Brief ▸
Start at the line below containing "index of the" and stop at the line containing "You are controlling". Repeat every line of that stretch exactly, and nothing outside it.

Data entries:
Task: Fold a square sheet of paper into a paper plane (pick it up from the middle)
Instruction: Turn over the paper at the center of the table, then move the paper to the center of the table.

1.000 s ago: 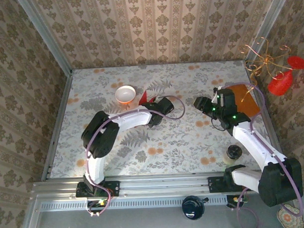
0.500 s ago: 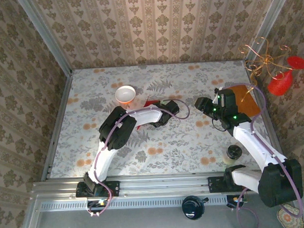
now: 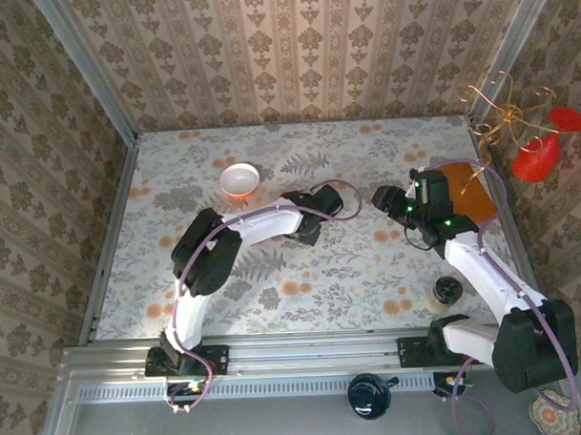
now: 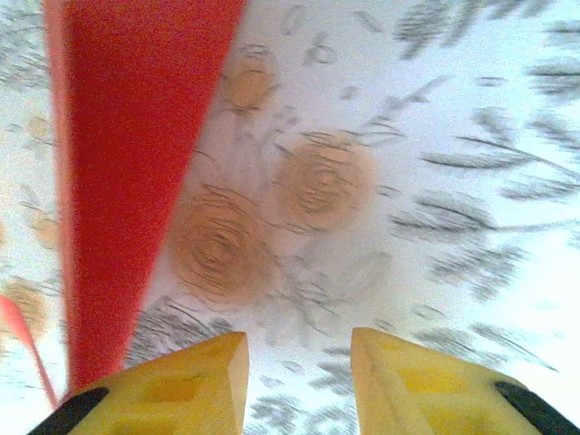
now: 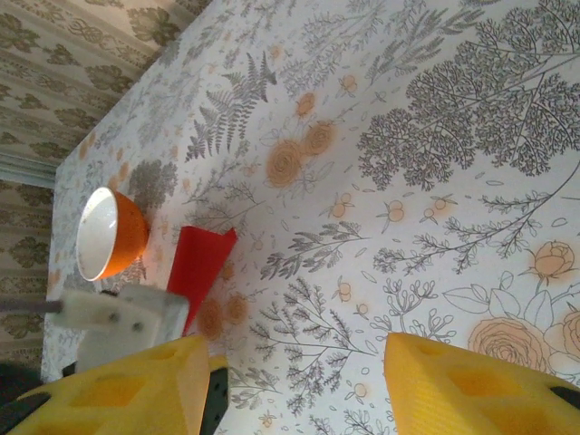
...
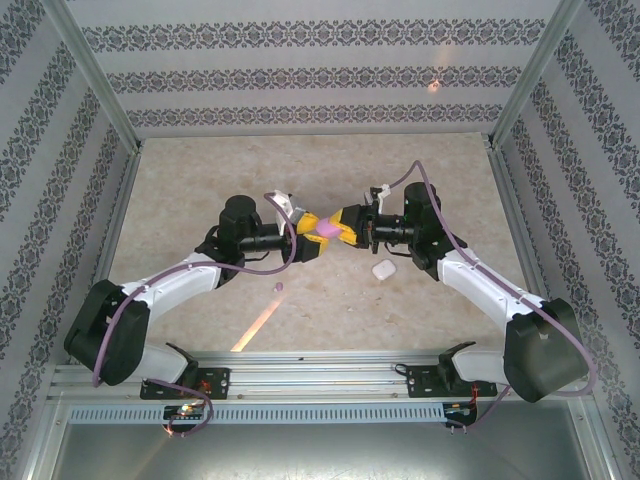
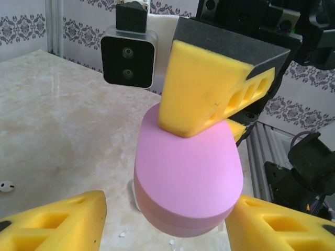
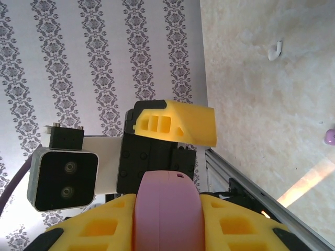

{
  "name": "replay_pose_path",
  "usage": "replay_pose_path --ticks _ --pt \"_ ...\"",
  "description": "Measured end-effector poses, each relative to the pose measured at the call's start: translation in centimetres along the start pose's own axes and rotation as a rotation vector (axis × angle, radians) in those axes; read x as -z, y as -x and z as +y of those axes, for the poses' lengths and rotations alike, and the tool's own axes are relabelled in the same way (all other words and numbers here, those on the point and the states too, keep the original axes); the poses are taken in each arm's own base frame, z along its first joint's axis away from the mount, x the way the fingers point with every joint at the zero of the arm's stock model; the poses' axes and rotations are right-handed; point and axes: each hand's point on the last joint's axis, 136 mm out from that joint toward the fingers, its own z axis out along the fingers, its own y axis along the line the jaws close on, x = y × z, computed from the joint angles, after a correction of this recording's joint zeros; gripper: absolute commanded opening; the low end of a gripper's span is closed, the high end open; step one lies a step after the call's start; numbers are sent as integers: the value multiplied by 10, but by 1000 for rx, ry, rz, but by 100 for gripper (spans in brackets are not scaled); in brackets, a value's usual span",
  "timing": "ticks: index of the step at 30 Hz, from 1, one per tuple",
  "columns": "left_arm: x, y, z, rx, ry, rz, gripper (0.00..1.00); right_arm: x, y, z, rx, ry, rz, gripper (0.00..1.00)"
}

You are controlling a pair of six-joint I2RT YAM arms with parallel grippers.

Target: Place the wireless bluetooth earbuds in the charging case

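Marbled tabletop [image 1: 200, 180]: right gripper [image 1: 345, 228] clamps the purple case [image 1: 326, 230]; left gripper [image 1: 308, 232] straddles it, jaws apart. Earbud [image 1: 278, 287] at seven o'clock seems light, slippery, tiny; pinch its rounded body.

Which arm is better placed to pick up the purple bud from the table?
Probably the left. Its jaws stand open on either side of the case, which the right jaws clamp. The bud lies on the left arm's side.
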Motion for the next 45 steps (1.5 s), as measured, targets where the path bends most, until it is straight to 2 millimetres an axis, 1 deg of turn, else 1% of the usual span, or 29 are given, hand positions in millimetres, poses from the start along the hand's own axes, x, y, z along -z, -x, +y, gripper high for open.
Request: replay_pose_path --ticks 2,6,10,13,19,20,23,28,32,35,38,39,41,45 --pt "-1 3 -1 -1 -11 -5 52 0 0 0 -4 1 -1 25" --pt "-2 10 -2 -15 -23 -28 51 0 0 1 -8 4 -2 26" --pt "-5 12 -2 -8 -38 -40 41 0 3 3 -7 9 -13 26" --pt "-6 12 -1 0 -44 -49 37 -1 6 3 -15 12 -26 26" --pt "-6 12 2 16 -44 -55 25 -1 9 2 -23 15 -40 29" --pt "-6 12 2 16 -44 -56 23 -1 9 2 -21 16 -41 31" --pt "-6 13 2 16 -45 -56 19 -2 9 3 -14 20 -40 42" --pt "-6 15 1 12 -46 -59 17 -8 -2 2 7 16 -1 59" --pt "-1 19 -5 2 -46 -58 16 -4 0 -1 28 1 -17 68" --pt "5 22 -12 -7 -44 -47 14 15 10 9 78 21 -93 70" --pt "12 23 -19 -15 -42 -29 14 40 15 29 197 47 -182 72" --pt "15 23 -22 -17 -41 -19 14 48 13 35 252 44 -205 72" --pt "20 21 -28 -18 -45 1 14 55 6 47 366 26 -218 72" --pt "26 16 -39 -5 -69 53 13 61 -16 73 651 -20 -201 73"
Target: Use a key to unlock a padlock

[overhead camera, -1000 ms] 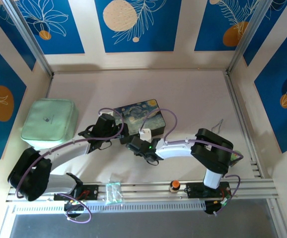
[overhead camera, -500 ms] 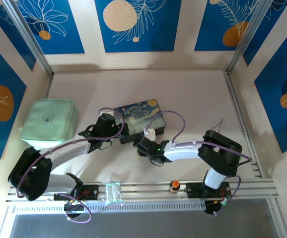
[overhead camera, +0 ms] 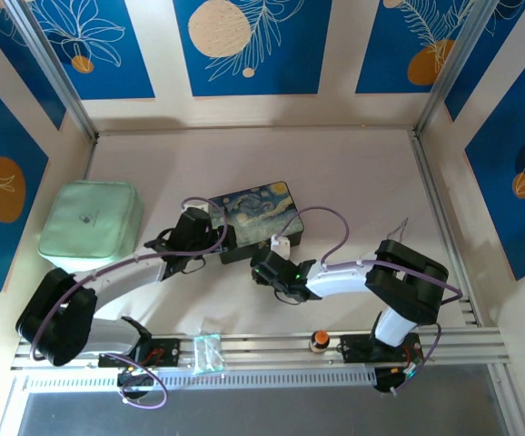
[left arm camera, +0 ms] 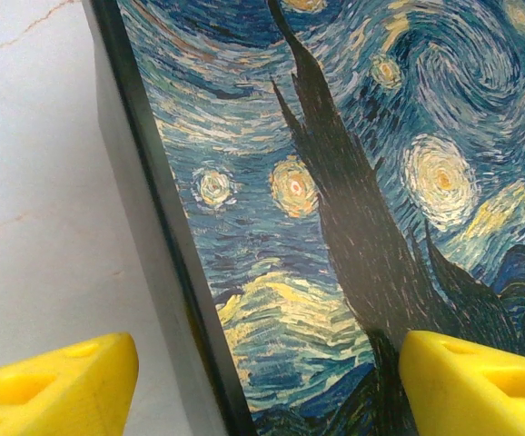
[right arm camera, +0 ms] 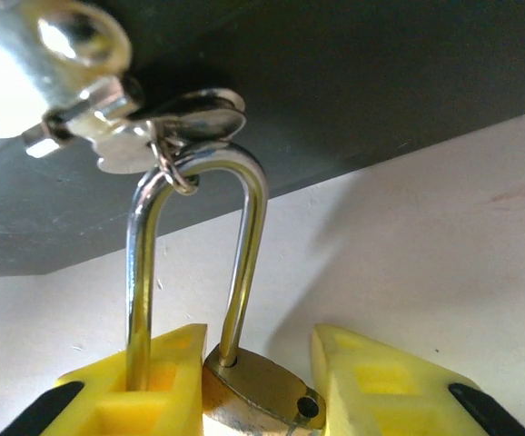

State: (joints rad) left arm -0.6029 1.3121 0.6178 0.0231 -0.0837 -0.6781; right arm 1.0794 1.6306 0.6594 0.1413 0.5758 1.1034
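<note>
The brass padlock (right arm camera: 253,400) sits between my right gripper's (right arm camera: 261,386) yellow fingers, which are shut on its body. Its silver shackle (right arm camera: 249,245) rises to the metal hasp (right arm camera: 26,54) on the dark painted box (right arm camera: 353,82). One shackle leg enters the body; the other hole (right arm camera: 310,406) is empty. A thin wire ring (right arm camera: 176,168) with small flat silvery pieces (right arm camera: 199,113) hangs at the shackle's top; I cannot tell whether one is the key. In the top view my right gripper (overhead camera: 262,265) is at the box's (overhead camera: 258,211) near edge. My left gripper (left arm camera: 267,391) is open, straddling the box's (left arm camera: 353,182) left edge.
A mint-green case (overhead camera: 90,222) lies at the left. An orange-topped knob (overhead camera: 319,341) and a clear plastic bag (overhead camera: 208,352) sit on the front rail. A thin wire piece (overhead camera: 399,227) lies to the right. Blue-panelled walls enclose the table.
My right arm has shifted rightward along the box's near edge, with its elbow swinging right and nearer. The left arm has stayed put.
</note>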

Answer space ▸
  "timing": "ticks: index of the step at 30 Hz, from 1, one per tuple",
  "columns": "left_arm: x, y, z, rx, ry, rz, gripper (0.00..1.00); right_arm: x, y, z, rx, ry, rz, gripper (0.00..1.00)"
}

You are controlling a pair of six-joint I2RT YAM arms with parallel grippers.

The output is done.